I used to think of emotivism not
as a statement of supposed fact but rather as an ethic: that we OUGHT to make
decisions based upon emotion alone, since that is our only option. I had no
realization that the very grounds for emotivism as a theory precluded the
notion that we “ought” to be emotivists; it simply confined us to it by the
force of nihilistic reasoning and negation, mitigated only by individual
conscientiousness.
My bizarre tendencies to react
aggressively to minute details were not the product of self-interest but of an
obsession with the Truth and with Righteousness. My hostility towards the
general public was a response to its rejection of these principles. No one
could threaten me with a guilty conscience to the same extent that I was terrified
of seeing the evil which would pass for convention. If I ever bore a guilty
conscience, it was to protect me from this deeper realization. Now that I know
what I’ve seen, I feel no fear in fighting it, since I do not doubt that I
must, forever.
By contrast with these
eccentricities was my seemingly cavalier disregard for very conventional fears.

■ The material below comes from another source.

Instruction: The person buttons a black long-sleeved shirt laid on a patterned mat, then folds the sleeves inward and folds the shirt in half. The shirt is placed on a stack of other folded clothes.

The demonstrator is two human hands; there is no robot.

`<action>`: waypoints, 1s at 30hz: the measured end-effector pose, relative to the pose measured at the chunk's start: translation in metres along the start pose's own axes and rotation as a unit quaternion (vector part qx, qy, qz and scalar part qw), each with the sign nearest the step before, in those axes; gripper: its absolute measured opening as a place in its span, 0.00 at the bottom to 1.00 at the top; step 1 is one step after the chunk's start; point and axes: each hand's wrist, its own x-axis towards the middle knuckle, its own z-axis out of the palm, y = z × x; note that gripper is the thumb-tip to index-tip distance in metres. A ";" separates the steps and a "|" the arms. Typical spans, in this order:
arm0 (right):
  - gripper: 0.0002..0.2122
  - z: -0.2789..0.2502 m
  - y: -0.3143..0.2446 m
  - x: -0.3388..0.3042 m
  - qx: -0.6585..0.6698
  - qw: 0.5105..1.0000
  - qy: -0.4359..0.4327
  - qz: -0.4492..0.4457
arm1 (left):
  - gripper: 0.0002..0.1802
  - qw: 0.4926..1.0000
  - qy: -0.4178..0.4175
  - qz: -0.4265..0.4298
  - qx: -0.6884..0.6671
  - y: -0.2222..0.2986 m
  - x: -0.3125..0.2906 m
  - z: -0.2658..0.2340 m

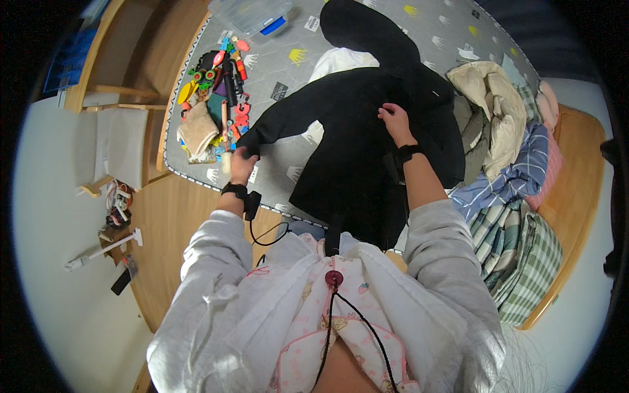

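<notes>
A black long-sleeved top [354, 150] is spread over the grey patterned bed cover [262, 190] in front of me. One sleeve reaches left, and my left hand [242, 167] has its fingers closed on the cuff end. The other sleeve curves away toward the far side. My right hand [397, 126] rests over the body of the top, thumb and fingers pinched on the black cloth; the exact grip is hard to see. White cloth [344, 60] shows from under the top. Its near edge hangs over the bed's front edge toward my body.
Beside my left hand lies a heap of small toys [219, 85] with a beige cloth [198, 128]. A clear plastic box [246, 16] with a blue latch stands behind it. To the right are a cream padded garment [501, 98], a blue checked cloth [517, 173] and green checked bedding [524, 262].
</notes>
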 end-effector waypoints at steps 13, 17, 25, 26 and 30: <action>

But since I knew that I could not allow myself to become an emotivist, acting
upon emotion alone, for I had other means by which to judge and different
coping mechanisms to employ, I did not subside into disgust except in the most
extreme circumstances. If I ever seemed to react prematurely, I foresaw these
circumstances before they happened. It was not illogical of me, nor can it be
said that the measures that I took to prevent this outcome had brought it into
being. It is not a fallacy if the slippery slope is real, and one can never be
accused of pushing someone down that slope by trying to save her, pulling her
back. If I ever overreacted, it was because I recognized the symptoms of an
evil I could not accept. If I ever seemed insensitive, the frequent reminders
of this evil, well before it showed itself before the World, had desensitized
me. It was with shock and relief that I saw that ordinary people still cared.